The therapist conscience is a foil for Tyler's caustic self-reflection in Goblin. This dynamic allows for multiple layers of inner dialogue, which subside only when other members of Los Angeles' Odd Future collective (short for Odd Future Wolf Gang Kill Them All) give Tyler's disturbed and heavily claustrophobic mental space some breathing room. Frank Ocean, the only member of the crew above the drinking age, waxes sincere R&B verses in "She," bringing into contrast how Tyler's unfulfilled desire for his lust interest degenerates into anger, voyeurism, and eventually, fantasies of possession. With Hodgy Beats, Tyler is hungriest on "Sandwitches." Who the fuck invited 'Mr. I Don't Give a Fuck'/ Who cries about his daddy and a blog because his music sucks, he raps, before flipping the chorus of "Wolf Gang" into a call to arms for all who feel slighted by the establishment, any establishment.
In response to the rapid escalation of media attention circling Odd Future since last winter (which perhaps recently climaxed in a lengthy New Yorker article on the mysterious disappearance of member Earl Sweatshirt), Tyler negates excessively: the hip-hop blogs that gave him no love, kids with comfortable homes and families, music critics, moralists who accuse him of homophobia and misogyny. Tyler stands for defiance and offensiveness, rejection and swag, bastards and goblins, skateboards, skating apparel, and the simple joys of juvenile delinquency.
Another voice in Goblin is a rare appearance: some sort of helium-intoxicated creature. It slightly echoes Madlib's incarnation of gratuitous violence in the Quasimoto character, culled straight from a Melvin Van Peebles' film trailing a black man's escape and redemption from the systematic violence brought to bear on his body in America's inner city. But there's not much of a redeeming light in Goblin. And the source of Tyler's frustration and belligerent lashing out is all the more obscure. The record is thoroughly dystopian, despite its pretensions to comedy — a lonely soul trying to find its way in a desolate and often antagonistic world.

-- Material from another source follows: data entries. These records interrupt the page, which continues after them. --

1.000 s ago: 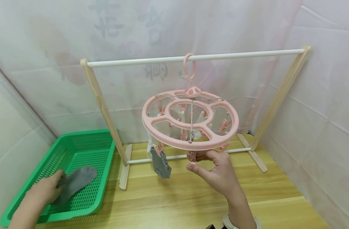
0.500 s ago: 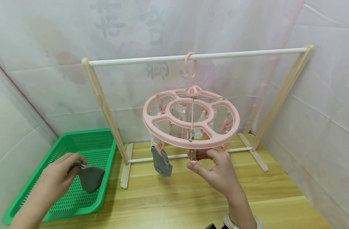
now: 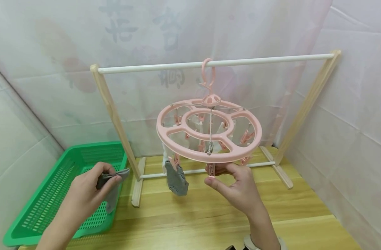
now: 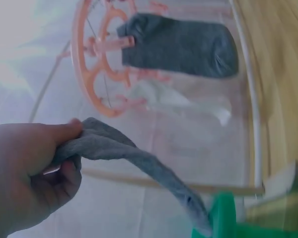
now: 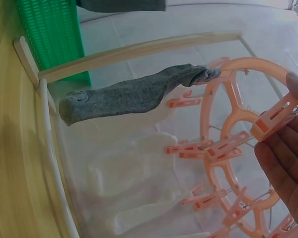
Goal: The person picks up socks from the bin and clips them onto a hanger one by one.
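Observation:
My left hand point(image 3: 84, 185) pinches a grey sock point(image 4: 156, 166) at its cuff, and the rest droops beside the right side of the green basket point(image 3: 92, 145). My right hand point(image 3: 238, 185) holds a pink clothespin point(image 5: 275, 119) between thumb and fingers, under the front rim of a round pink clip hanger point(image 3: 206, 158). Another grey sock point(image 3: 177, 180) hangs from a clip left of the right hand. Behind it, white socks point(image 5: 124, 168) hang from other clips, partly hidden by the ring in the head view.
The hanger hooks over the white rod point(image 3: 156, 66) of a wooden-legged stand point(image 3: 113, 118). A lower white rod point(image 3: 193, 171) runs close above the wooden table point(image 3: 165, 225). Pale curtains point(image 3: 246, 31) enclose the back and sides.
My left hand has lifted the grey sock from the basket floor and moved right with it to the basket's right side. The right hand stays at the same clothespin.

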Tool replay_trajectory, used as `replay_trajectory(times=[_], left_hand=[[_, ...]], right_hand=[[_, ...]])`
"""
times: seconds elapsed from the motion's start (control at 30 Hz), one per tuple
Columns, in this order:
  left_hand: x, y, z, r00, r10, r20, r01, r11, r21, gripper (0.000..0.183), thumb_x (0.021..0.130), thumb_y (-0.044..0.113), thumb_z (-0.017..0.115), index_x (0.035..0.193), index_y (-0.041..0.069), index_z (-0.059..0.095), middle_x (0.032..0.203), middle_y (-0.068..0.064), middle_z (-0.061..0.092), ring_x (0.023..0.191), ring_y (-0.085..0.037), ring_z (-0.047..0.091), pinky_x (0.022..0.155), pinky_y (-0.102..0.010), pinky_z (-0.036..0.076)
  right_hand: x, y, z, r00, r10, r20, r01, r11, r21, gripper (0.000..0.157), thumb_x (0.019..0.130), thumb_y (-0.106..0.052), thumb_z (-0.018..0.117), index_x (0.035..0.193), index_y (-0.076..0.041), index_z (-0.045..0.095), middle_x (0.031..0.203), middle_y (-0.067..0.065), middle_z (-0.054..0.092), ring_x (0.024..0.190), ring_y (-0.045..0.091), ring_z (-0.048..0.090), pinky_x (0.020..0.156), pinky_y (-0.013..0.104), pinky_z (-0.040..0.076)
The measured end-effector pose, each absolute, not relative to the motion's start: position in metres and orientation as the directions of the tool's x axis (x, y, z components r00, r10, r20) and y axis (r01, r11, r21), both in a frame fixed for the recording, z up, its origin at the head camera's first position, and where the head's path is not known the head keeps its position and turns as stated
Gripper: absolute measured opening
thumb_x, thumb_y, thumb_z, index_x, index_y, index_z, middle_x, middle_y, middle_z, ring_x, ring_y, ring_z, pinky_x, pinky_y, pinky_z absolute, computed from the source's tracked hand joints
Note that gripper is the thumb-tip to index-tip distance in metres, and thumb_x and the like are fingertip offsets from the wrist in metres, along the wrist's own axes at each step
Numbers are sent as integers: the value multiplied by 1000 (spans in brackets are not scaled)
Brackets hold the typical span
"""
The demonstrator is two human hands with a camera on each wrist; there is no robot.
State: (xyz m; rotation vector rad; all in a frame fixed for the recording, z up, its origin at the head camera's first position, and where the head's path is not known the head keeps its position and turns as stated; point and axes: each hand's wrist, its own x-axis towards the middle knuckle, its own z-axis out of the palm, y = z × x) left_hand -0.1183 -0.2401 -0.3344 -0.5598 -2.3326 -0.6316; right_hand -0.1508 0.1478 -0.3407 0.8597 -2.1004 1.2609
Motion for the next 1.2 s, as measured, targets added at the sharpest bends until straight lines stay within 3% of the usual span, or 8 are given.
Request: replay_trajectory(times=[0.23, 0.57, 0.7, 0.8, 0.97, 1.2], left_hand=[[-122, -211, -333, -612, 207, 763, 668, 653, 358, 31, 88, -9, 72, 113, 10, 68, 94, -1, 75, 74, 3, 63, 57, -11, 49], [-120, -163, -338, -640, 140, 755, 699, 513, 498, 27, 86, -4, 78, 100, 17, 72, 92, 4, 73, 77, -3, 65, 67, -15, 57], [-120, -145, -339, -659, 101, 745, 698, 451, 556, 24, 87, -1, 78, 102, 16, 73, 93, 3, 74, 76, -4, 65, 64, -20, 58], [-122, -132, -340, -679, 63, 731, 687, 406, 603, 22, 88, 1, 78, 105, 16, 73, 95, 1, 76, 74, -4, 66, 62, -23, 59], [-125, -111, -339, -696, 47, 716, 686, 340, 644, 17, 91, 4, 76, 107, 11, 74, 99, -2, 78, 75, -5, 68, 61, -27, 59], [-124, -88, -337, -702, 66, 709, 691, 305, 656, 13, 93, 11, 75, 107, 13, 75, 97, -1, 77, 72, -5, 66, 61, -26, 58]], right_hand=[[-152, 147, -343, -645, -239, 726, -753, 366, -547, 34, 74, -5, 89, 103, -15, 76, 91, -4, 78, 84, 8, 74, 89, 21, 53], [-150, 143, -342, -595, -225, 771, -789, 343, -509, 38, 69, -2, 90, 103, -13, 77, 89, 1, 79, 82, 11, 76, 90, 18, 52], [-151, 144, -341, -607, -221, 763, -780, 352, -518, 36, 70, -3, 90, 101, -15, 77, 90, -2, 78, 84, 10, 75, 99, 20, 46], [-152, 144, -341, -622, -220, 752, -770, 349, -534, 33, 73, -3, 88, 101, -15, 76, 90, -4, 78, 85, 8, 74, 97, 20, 48], [-152, 146, -341, -619, -215, 756, -776, 321, -544, 30, 75, 2, 85, 100, -11, 74, 89, -1, 76, 84, 6, 73, 79, 20, 58], [-151, 148, -343, -581, -185, 792, -808, 246, -535, 21, 83, 2, 80, 100, -8, 73, 84, 1, 73, 77, 5, 72, 75, 19, 59]])
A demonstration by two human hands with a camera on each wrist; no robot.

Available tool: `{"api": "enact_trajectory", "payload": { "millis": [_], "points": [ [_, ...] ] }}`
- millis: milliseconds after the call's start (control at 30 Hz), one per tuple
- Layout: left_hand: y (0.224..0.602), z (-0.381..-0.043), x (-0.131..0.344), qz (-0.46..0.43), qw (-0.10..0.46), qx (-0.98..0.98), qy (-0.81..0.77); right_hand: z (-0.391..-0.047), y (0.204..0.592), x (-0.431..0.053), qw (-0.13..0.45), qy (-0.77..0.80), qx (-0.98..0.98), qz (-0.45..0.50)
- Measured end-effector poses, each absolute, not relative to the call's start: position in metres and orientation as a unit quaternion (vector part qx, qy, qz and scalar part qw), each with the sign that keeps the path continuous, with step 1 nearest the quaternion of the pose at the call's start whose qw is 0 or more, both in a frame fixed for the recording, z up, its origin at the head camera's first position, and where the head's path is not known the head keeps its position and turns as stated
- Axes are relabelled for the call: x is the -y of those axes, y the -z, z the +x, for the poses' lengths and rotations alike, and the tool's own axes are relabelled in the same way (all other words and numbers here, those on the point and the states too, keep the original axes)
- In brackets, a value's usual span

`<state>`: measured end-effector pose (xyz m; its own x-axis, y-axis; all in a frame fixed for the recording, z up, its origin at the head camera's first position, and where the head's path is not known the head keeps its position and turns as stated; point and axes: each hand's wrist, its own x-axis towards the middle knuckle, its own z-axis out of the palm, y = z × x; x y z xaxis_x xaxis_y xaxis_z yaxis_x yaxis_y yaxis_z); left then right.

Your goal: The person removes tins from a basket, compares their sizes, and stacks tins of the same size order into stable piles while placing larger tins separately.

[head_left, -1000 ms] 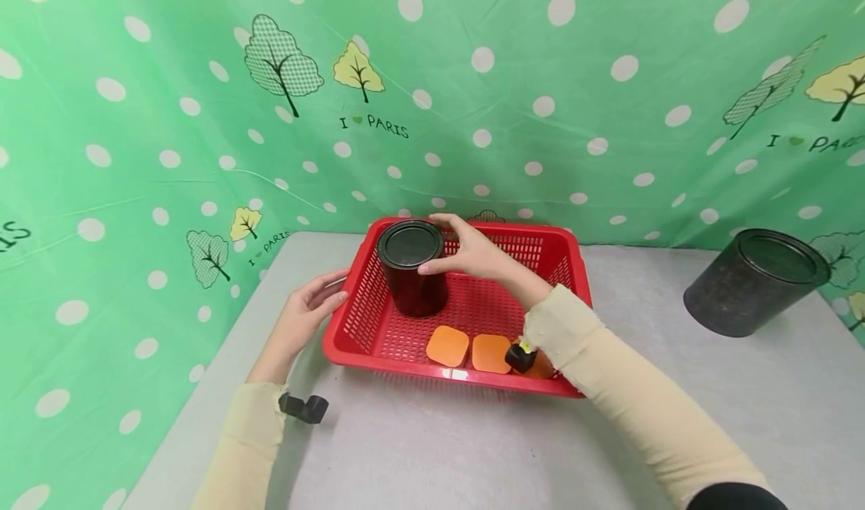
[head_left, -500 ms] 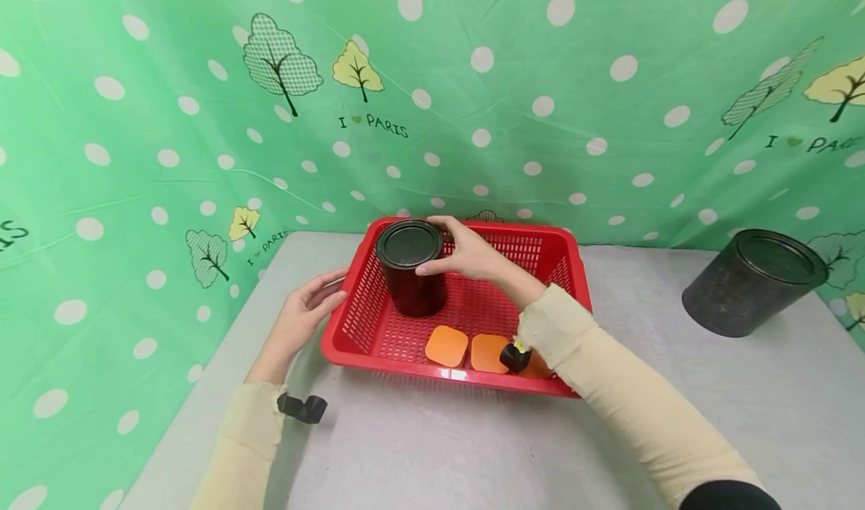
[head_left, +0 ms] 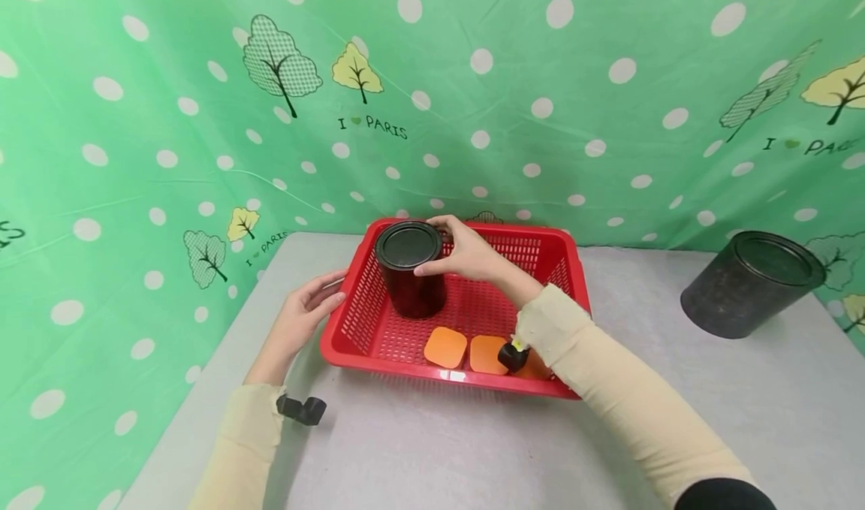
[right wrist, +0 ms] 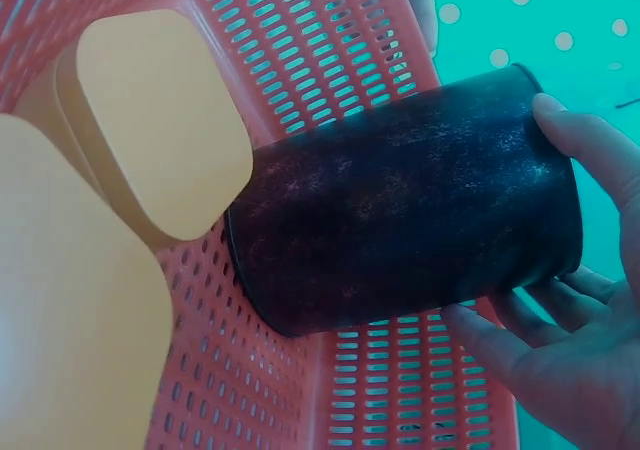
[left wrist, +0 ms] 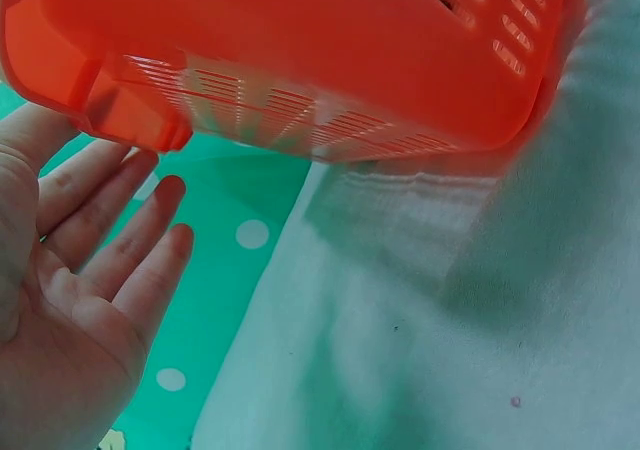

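Note:
A black cylindrical can with a ridged lid stands upright in the left part of a red plastic basket. My right hand grips it near the top, thumb on the near side and fingers round the far side; the right wrist view shows the can between thumb and fingers. At the basket's left rim is my left hand, fingers extended against the outer edge. Along the front wall inside lie orange rounded-square boxes, partly hidden by the right sleeve; the right wrist view shows these boxes beside the can.
A second, larger black can stands on the grey table to the right of the basket. Behind the table hangs a green dotted cloth, which also runs along the left side.
Both hands, the can and the basket hold their places, apart from a very slight shift of the whole view. The right forearm has edged slightly left.

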<state>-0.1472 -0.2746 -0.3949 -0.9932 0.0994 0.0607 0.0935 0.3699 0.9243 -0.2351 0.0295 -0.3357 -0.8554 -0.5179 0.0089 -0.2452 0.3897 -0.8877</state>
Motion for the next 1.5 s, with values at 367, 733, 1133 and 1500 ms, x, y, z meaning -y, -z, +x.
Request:
{"api": "enact_trajectory", "payload": {
  "millis": [367,733,1133,1500],
  "points": [
    [0.396,-0.147,0.275,0.054,0.002,-0.829,-0.556,-0.235,0.335,-0.029,0.134,0.486,-0.828,-0.246],
    [0.392,-0.145,0.272,0.058,-0.004,-0.825,-0.563,-0.233,0.327,-0.039,0.125,0.488,-0.831,-0.236],
    [0.394,-0.145,0.271,0.056,0.001,-0.827,-0.559,-0.22,0.3,-0.068,0.114,0.524,-0.816,-0.216],
    [0.392,-0.143,0.272,0.05,0.008,-0.832,-0.553,-0.189,0.261,-0.114,0.079,0.568,-0.8,-0.175]
  ]
}}
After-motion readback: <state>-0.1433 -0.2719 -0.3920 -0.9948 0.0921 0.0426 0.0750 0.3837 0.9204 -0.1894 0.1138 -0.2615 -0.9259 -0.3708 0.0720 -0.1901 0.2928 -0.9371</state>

Tyler shares as much in spirit with the paranoid hallucinations of the Geto Boys' "Mind Playing Tricks on Me," minus the lighthearted melody, as with Eminem's confessional tirades. Moments of vulnerability seem to, if not justify the violent outrage, then at least make it bearable (and for a certain listener, endearing). The critique in Goblin, if there is any critique, might be one of taking the system more seriously than it takes itself. The record is neither ironic nor detached, but a head-on dive into the gluttony of indulgences that comprise popular culture and much of everyday life today, as well as the psychological pain and alienation that the system manufactures in its wayside.